Your assignment
Copy all lines below that use the word "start".

+++

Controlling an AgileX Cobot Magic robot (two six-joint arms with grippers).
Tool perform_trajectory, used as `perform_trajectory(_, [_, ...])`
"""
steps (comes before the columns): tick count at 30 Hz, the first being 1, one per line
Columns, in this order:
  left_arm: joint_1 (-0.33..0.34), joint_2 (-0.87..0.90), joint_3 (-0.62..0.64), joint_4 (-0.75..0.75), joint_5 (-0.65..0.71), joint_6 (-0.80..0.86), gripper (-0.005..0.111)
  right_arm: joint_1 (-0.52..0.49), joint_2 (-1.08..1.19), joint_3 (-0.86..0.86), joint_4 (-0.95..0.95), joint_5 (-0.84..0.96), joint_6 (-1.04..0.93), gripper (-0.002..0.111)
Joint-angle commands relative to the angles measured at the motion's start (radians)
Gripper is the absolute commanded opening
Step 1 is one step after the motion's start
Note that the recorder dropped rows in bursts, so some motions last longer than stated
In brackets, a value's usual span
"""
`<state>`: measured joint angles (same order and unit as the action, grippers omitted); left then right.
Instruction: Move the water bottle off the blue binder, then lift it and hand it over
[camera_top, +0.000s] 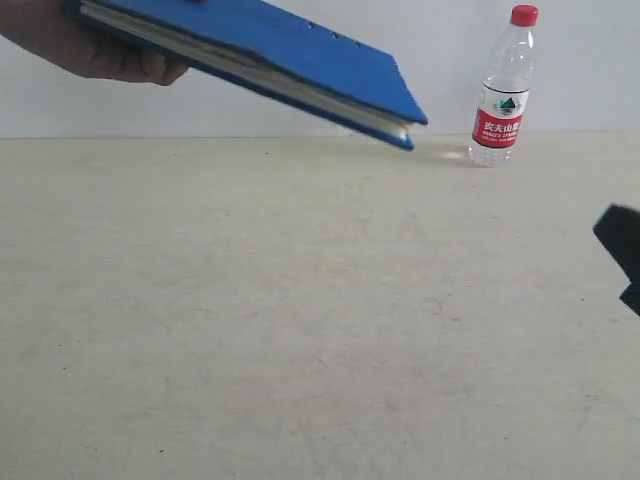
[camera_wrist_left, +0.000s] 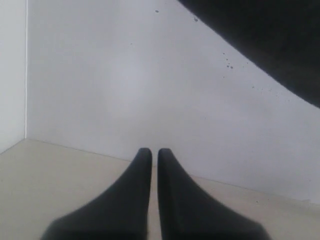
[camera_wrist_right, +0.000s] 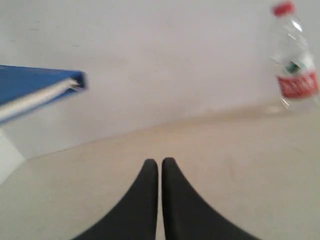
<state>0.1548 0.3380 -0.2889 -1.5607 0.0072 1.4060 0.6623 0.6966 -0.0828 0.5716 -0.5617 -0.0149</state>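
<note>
The water bottle (camera_top: 505, 90) is stood upright on the table (camera_top: 300, 330), close to the white wall (camera_top: 580, 60), with its red cap on. It is not resting on the blue binder (camera_top: 290, 55). The two are apart, and the bottle is located to the right of the binder's lowest corner in the exterior view.

The binder is held off the table by a person's hand (camera_top: 90, 50) at the upper left. It is tilted, with the end nearer the bottle lowered, and white pages are visible along its edge.

The left end effector (camera_wrist_left: 154, 152) is clenched, with only a thin slit between the fingers and nothing gripped. The right end effector (camera_wrist_right: 159, 162) is likewise clenched and empty above the table. It is pointed toward the wall, well apart from both the bottle (camera_wrist_right: 295, 60) and the binder (camera_wrist_right: 30, 85).
</note>
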Motion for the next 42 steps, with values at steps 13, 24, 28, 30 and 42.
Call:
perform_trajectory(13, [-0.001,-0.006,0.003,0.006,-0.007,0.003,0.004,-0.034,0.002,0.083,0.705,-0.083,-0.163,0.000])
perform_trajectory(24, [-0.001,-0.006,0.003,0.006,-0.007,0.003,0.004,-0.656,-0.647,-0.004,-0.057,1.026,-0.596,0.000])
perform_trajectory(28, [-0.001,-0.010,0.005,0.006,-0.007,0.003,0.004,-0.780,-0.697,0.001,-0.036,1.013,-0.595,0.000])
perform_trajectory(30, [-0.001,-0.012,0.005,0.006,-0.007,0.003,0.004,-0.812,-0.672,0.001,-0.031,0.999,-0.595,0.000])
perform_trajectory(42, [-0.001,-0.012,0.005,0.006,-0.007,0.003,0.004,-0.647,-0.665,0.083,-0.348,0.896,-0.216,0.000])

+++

Result
Joint-angle commands relative to the angles measured at the motion's start (radians)
Step 1 is one step after the motion's start

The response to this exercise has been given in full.